The department’s redeterminations of its 2020 decisions relied on promises by U.S. Steel that the producer couldn’t keep due to pre-existing commitments, California Steel said. That year, the importer had only been seeking to import the remaining tonnage of slab it needed after purchasing the rest domestically and from tariff-exempt sellers abroad -- 425k MTs. That number “already accounted for the amounts U.S. Steel had made available” to it, it said.

It said that, that year, “the record was equally clear that U.S. Steel could not provide” that additional 425,000 MTs of slab after having already sold California Steel 432,000 MTs. The steel producer was even idling capacity at the plants it had used to make the steel it had already sold the importer, California Steel said.

“The notion that, after idling this capacity, U.S. Steel would somehow be able to double its annual slab output is simply not credible,” it said.

But the department “never even addressed the issue, let alone any of the evidence set out above,” it said. “Instead, the Government is now attempting to defend Commerce’s omissions by arguing that the agency was free to ignore CSI’s evidence and by also claiming that Commerce considered evidence that it plainly did not.”
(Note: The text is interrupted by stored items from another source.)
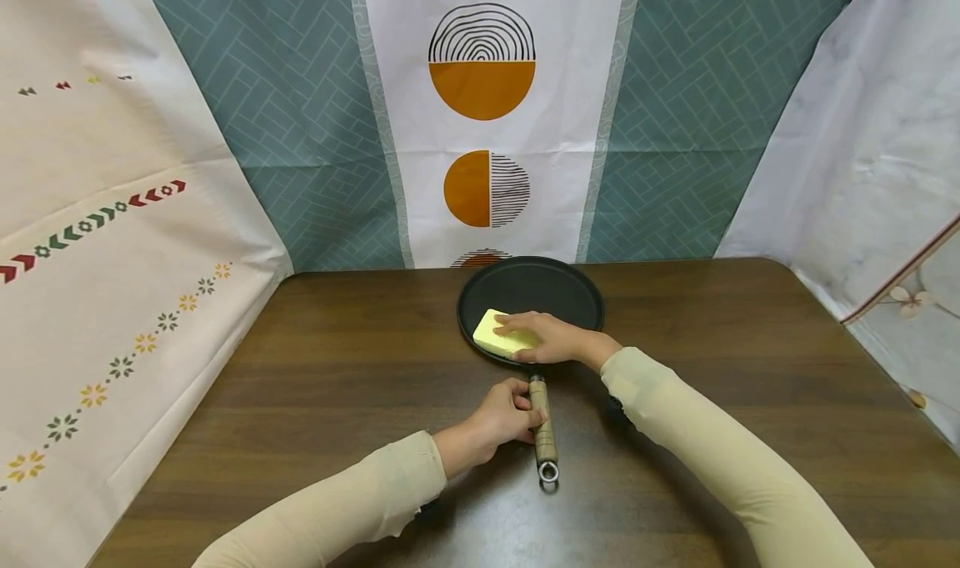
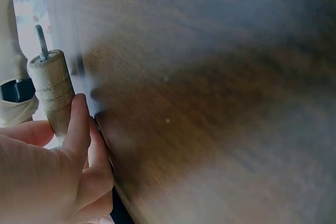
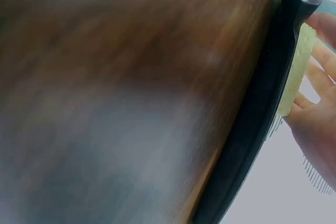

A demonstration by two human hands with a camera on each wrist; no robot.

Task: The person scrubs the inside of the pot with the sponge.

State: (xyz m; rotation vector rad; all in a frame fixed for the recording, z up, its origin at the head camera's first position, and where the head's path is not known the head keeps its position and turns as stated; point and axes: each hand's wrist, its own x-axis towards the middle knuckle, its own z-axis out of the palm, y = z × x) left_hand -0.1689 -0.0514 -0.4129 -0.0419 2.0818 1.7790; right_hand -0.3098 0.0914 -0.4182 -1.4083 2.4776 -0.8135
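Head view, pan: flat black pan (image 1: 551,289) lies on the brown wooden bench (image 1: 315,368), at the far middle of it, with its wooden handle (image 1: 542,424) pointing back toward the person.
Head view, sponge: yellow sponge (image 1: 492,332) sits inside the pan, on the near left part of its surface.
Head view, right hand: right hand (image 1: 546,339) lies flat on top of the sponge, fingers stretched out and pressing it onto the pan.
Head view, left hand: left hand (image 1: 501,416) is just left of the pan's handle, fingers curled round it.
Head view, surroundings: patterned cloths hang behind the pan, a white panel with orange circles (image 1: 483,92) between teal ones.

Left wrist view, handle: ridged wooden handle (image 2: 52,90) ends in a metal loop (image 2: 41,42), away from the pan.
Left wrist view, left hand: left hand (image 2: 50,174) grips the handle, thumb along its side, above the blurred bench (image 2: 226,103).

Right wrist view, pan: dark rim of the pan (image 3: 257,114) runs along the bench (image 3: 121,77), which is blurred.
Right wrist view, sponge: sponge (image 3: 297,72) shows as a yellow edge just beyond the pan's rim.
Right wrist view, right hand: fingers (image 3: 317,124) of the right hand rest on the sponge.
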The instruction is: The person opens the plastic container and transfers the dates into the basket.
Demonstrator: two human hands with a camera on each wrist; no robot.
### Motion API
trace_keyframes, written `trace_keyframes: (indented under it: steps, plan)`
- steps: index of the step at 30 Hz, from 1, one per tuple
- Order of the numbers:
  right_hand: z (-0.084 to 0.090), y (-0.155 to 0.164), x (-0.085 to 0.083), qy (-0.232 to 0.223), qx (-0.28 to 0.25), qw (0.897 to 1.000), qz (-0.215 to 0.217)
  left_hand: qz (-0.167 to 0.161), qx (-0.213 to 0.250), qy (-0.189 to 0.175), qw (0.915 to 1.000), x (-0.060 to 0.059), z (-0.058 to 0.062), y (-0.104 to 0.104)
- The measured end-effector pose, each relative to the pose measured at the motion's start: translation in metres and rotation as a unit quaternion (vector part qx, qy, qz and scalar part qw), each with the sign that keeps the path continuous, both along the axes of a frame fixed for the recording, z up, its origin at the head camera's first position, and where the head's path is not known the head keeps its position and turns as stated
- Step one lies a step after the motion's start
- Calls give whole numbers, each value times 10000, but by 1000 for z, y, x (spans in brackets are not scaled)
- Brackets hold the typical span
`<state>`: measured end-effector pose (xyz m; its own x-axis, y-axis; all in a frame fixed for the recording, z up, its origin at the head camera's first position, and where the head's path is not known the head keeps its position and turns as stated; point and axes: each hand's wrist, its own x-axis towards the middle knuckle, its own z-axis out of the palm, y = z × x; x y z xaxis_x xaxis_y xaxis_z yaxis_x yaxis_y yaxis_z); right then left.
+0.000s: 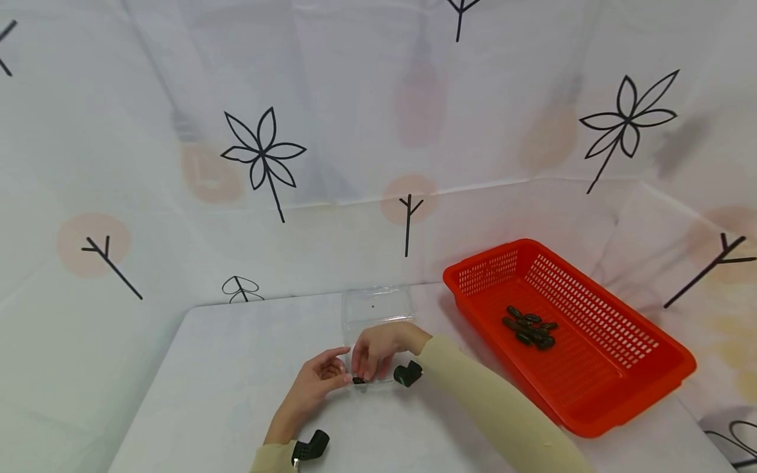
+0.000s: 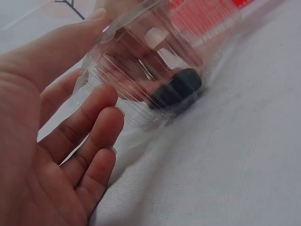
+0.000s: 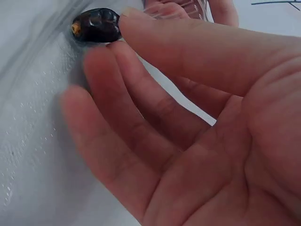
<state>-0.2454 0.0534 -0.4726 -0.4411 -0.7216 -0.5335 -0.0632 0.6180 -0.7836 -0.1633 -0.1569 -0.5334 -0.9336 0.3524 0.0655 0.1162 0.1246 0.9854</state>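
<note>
A clear plastic box (image 1: pixel 378 376) lies on the table with its lid (image 1: pixel 378 307) folded back behind it. My left hand (image 1: pixel 316 382) holds the box at its left side, thumb and index finger at the wall and the other fingers curled outside it. Inside the box, at the front left corner, is a dark date (image 3: pixel 96 25), seen through the ribbed wall in the left wrist view. My right hand (image 1: pixel 378 348) reaches into the box from above and pinches one end of the date between thumb and index finger; its other fingers are spread loosely.
To the right stands a red plastic basket (image 1: pixel 582 384) with perforated sides, a small pile of dates (image 1: pixel 532 328) on its floor. White cloth (image 1: pixel 236 368) covers the table, and a patterned cloth backdrop (image 1: pixel 355 164) hangs behind it.
</note>
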Motion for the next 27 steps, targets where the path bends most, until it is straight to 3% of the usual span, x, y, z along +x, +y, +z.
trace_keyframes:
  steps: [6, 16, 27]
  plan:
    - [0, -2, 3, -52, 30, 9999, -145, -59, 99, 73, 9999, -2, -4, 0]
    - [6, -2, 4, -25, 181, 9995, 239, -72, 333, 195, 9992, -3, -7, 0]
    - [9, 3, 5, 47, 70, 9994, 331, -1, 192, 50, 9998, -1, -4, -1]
The government claimed that California Steel hadn’t intended to purchase any further steel slab from U.S. Steel that year; that was false, as the importer was “in discussion with U.S. Steel” regarding exactly that, and had been told by the producer that it could only meet 30% of the importer’s remaining needs, it said.

The U.S. also claimed that Commerce “considered and rejected” evidence showing that U.S. Steel was incapable of meeting California Steel’s needs, the importer said. It said that “Commerce did no such thing.”

“Indeed, to make that post hoc argument, the Government literally had to rewrite the Redeterminations by inserting the word ‘idled’ into them,” it said. “The effort, albeit creative, cannot save Commerce.”

California Steel also said that the department had attempted to argue that the importer hadn’t met the burden of proving U.S. Steel couldn’t meet the statutory timeliness requirement that year, but it's actually U.S. Steel who bears that burden.

It also said it had provided proof of past delivery issues, calling them not dispositive but “probative of future delivery problems.” But Commerce, it said, had “brushed the evidence aside.”